La date butoir fixée par la loi du 23 mars 2006 – le 31 décembre 2010 – pour que les entreprises négocient des mesures de résorption des écarts de rémunération entre les femmes et les hommes, a été supprimée par la loi portant réforme des retraites. En revanche, le défaut de négociation sera sanctionné par une pénalité financière, de caractère plus dissuasif.
De plus, en renforçant l'obligation pour les entreprises d'au moins cinquante salariés d'établir un rapport de situation comparée, cette loi constitue une nouvelle étape dans la lutte contre les écarts de rémunération entre les femmes et les hommes, écarts qui stagnent à des niveaux beaucoup trop importants : tous temps de travail confondus, les salaires des femmes sont inférieurs de 27 % à ceux des hommes.
Cette loi fait obligation aux entreprises d'au moins cinquante salariés de conclure un accord d'égalité professionnelle ou, à défaut, un plan d'action en faveur de l'égalité professionnelle. En outre, l'entreprise doit assurer la publicité du plan d'action adopté. Les entreprises d'au moins cinquante salariés qui n'auraient pas satisfait à cette obligation sont passibles d'une sanction financière. Le montant de la sanction sera fixé par l'inspection du travail et pourra aller jusqu'à 1 % de la masse salariale des rémunérations et gains bruts, ce qui peut représenter une somme considérable. Ce montant sera modulé par l'autorité administrative, c'est-à-dire l'inspection du travail, en fonction des efforts consentis par l'entreprise en matière d'égalité professionnelle et des motifs des carences constatées, dans des conditions prévues par décret en Conseil d'État.
Comme toujours en ces sortes d'affaires, le diable est dans les détails, la mise en oeuvre effective d'une loi exigeant la mise en place d'une mécanique réglementaire très fine. C'est pourquoi je suis particulièrement attentive à ce que nous franchissions la dernière étape du long chemin qui nous a conduits jusqu'ici. C'est d'ailleurs la raison pour laquelle vous avez souhaité m'auditionner aujourd'hui.
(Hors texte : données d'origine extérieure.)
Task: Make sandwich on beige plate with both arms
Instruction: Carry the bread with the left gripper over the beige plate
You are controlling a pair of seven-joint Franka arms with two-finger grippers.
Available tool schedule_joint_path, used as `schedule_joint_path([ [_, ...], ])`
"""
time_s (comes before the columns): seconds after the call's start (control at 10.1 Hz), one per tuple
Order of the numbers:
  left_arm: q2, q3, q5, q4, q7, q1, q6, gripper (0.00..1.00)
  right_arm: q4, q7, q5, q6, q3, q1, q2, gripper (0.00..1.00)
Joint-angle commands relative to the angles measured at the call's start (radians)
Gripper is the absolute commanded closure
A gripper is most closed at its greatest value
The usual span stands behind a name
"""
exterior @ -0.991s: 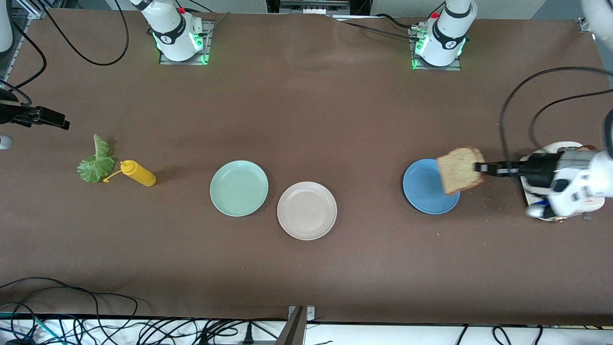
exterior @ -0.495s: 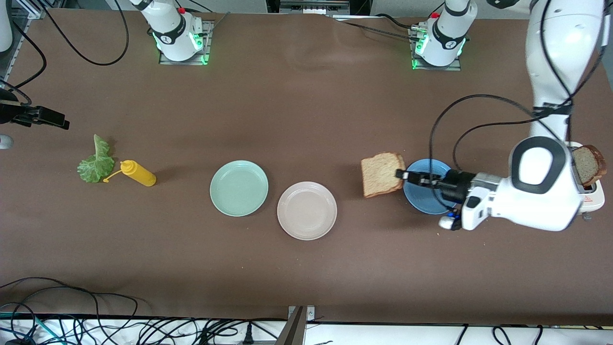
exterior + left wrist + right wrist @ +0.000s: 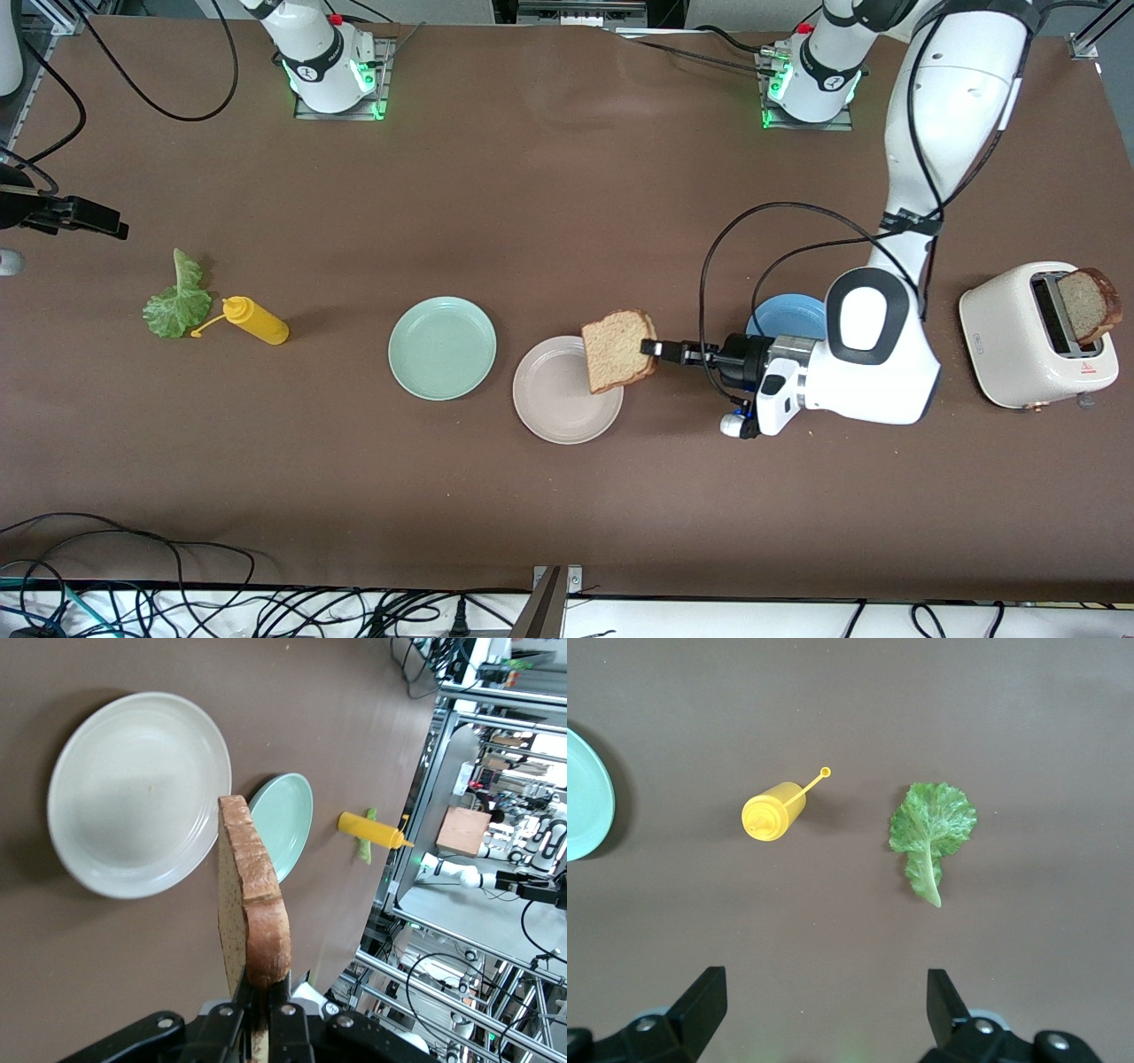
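The left gripper [image 3: 654, 347] pinches a bread slice [image 3: 618, 349] tight, over the beige plate [image 3: 554, 403]. The right gripper [image 3: 824, 1014] waits with fingers wide apart above the lettuce leaf [image 3: 930, 835].

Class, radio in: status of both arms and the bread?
Left gripper shut on bread slice, over beige plate. Right gripper open above lettuce. Nothing blocking.
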State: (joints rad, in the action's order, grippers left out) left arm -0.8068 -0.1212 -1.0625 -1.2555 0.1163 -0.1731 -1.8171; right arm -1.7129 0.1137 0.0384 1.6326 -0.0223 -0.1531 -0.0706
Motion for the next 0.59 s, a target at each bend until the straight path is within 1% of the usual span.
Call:
schedule_joint_path([
  [0.0,-0.080,0.011,-0.077,0.027,0.089,-0.052,-0.101,1.00,0.010,0.029,0.000,-0.013,-0.001,-0.002,0.005,0.00],
  [0.3,-0.124,0.011,-0.250,0.028,0.136,-0.081,-0.107,1.00,0.009,0.027,-0.002,-0.011,0.001,-0.002,0.003,0.00],
  [0.5,-0.150,0.011,-0.290,0.027,0.174,-0.091,-0.120,1.00,0.010,0.027,-0.003,-0.008,0.001,0.000,0.003,0.00],
])
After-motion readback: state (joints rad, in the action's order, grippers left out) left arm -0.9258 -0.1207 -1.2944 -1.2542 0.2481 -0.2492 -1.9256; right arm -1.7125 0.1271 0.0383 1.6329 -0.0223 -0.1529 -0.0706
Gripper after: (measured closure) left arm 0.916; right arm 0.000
Je répète donc avec la plus grande fermeté que, premièrement, je veillerai scrupuleusement à ce que les décrets d'application définissent clairement les modalités de suivi de la réalisation des objectifs et des mesures de l'accord comme du plan d'action, ainsi que les critères de modulation des pénalités par l'autorité administrative. Deuxièmement, étant donné que l'article 99 est un mécanisme d'abord incitatif et à vocation pédagogique, l'employeur inspecté disposera d'une période de mise en demeure de six mois pour se conformer à ses obligations légales, qu'il s'agisse de l'accord ou du plan d'action. En cas de carence, la sanction s'appliquera. Troisièmement, et ce n'est pas la moindre des mesures, le dispositif entrant en vigueur à compter du 1er janvier 2012, c'est à compter de cette date que l'assiette de la sanction financière sera calculée. Une réunion interministérielle est prévue lundi prochain pour préciser les modalités de calcul de cette assiette.
Ces décrets seront publiés avant la fin du mois d'avril 2011.